● **WHAT YOU NEED TO DO**
Down to the last line, print the material below verbatim.

◇ ◇ ◇ ◇ ◇

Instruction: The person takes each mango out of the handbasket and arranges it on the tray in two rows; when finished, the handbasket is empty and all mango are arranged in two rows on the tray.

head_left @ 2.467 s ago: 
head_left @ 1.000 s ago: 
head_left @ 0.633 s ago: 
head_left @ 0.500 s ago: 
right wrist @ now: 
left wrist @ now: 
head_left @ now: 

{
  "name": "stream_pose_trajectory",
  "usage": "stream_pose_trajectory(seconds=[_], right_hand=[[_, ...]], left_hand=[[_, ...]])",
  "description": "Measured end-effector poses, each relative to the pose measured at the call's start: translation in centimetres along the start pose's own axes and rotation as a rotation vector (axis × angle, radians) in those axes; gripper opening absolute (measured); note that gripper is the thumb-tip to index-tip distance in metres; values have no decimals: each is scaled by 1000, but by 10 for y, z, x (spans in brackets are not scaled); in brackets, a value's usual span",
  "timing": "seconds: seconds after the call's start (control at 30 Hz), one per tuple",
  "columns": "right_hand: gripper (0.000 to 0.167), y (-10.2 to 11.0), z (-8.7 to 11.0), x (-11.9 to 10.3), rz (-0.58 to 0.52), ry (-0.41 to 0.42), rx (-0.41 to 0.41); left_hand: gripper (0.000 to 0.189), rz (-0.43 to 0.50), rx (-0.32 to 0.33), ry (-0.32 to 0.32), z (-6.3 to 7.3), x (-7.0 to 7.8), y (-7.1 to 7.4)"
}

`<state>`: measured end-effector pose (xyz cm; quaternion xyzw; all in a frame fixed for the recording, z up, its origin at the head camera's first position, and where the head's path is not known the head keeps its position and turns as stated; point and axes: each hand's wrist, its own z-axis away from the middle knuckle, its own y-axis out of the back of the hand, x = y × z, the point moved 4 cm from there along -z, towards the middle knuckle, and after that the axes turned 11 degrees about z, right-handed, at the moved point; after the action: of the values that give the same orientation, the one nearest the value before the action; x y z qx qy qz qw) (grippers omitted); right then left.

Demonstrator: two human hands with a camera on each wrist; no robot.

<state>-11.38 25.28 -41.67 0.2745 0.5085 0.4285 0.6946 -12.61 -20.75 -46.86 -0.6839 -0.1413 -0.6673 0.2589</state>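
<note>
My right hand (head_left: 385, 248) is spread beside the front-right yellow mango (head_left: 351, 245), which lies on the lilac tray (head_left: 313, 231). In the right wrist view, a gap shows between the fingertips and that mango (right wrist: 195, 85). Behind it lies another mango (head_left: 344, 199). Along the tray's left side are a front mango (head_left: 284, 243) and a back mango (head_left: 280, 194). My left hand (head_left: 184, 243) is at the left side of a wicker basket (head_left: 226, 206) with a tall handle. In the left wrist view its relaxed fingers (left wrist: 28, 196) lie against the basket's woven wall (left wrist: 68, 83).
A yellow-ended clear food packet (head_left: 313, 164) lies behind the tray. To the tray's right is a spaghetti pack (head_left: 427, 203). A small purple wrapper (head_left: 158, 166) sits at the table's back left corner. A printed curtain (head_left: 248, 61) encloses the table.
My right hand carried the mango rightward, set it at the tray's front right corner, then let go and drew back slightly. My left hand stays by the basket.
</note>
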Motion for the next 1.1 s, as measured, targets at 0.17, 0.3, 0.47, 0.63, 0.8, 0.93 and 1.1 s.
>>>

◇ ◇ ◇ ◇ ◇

● **RESPONSE TO THIS EXERCISE**
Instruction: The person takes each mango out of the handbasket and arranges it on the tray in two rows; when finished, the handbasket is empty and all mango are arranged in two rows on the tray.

head_left @ 2.467 s ago: 
head_left @ 1.000 s ago: 
head_left @ 0.633 s ago: 
head_left @ 0.500 s ago: 
right wrist @ now: 
left wrist @ now: 
head_left @ now: 

{
  "name": "stream_pose_trajectory",
  "usage": "stream_pose_trajectory(seconds=[_], right_hand=[[_, ...]], left_hand=[[_, ...]])",
  "description": "Measured end-effector poses, each relative to the pose measured at the call's start: translation in centimetres along the start pose's own axes and rotation as a rotation vector (axis × angle, radians) in those axes; gripper opening absolute (measured); note that gripper is the thumb-tip to index-tip distance in metres; values have no decimals: each is scaled by 1000, but by 10 for y, z, x (spans in brackets are not scaled); in brackets, a value's usual span",
  "timing": "seconds: seconds after the call's start (control at 30 Hz), one per tuple",
  "columns": "right_hand: gripper (0.000 to 0.167), y (-10.2 to 11.0), z (-8.7 to 11.0), x (-11.9 to 10.3), rz (-0.58 to 0.52), ry (-0.41 to 0.42), rx (-0.41 to 0.41); left_hand: gripper (0.000 to 0.189), rz (-0.43 to 0.50), rx (-0.32 to 0.33), ry (-0.32 to 0.32), z (-6.3 to 7.3), x (-7.0 to 7.8), y (-7.1 to 7.4)"
}

`<state>`: measured end-effector pose (xyz cm; quaternion xyzw; all in a frame fixed for the recording, z up, its origin at the head camera's first position, and where the head's path is not known the head keeps its position and turns as stated; point and axes: each hand's wrist, its own z-axis away from the middle knuckle, its own y-axis out of the back of the hand, x = y × z, the point moved 4 cm from there along -z, towards the middle knuckle, and after that the axes turned 11 degrees about z, right-handed, at the moved point; after the action: of the values that give the same orientation, the one nearest the value before the action; x y z qx qy qz qw) (grippers omitted); right then left.

Demonstrator: two human hands with a camera on each wrist; no robot.

<state>-11.38 25.28 -41.67 0.2745 0.5085 0.4285 0.6946 -12.61 -20.75 -46.86 -0.6839 -0.1413 -0.6673 0.2589</state>
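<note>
My right hand (head_left: 385, 248) is spread beside the front-right yellow mango (head_left: 351, 245), which lies on the lilac tray (head_left: 313, 231). In the right wrist view, a gap shows between the fingertips and that mango (right wrist: 195, 85). Behind it lies another mango (head_left: 344, 199). Along the tray's left side are a front mango (head_left: 284, 243) and a back mango (head_left: 280, 194). My left hand (head_left: 184, 243) is at the left side of a wicker basket (head_left: 226, 206) with a tall handle. In the left wrist view its relaxed fingers (left wrist: 28, 196) lie against the basket's woven wall (left wrist: 68, 83).
A yellow-ended clear food packet (head_left: 313, 164) lies behind the tray. To the tray's right is a spaghetti pack (head_left: 427, 203). A small purple wrapper (head_left: 158, 166) sits at the table's back left corner. A printed curtain (head_left: 248, 61) encloses the table.
My right hand carried the mango rightward, set it at the tray's front right corner, then let go and drew back slightly. My left hand stays by the basket.
</note>
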Motion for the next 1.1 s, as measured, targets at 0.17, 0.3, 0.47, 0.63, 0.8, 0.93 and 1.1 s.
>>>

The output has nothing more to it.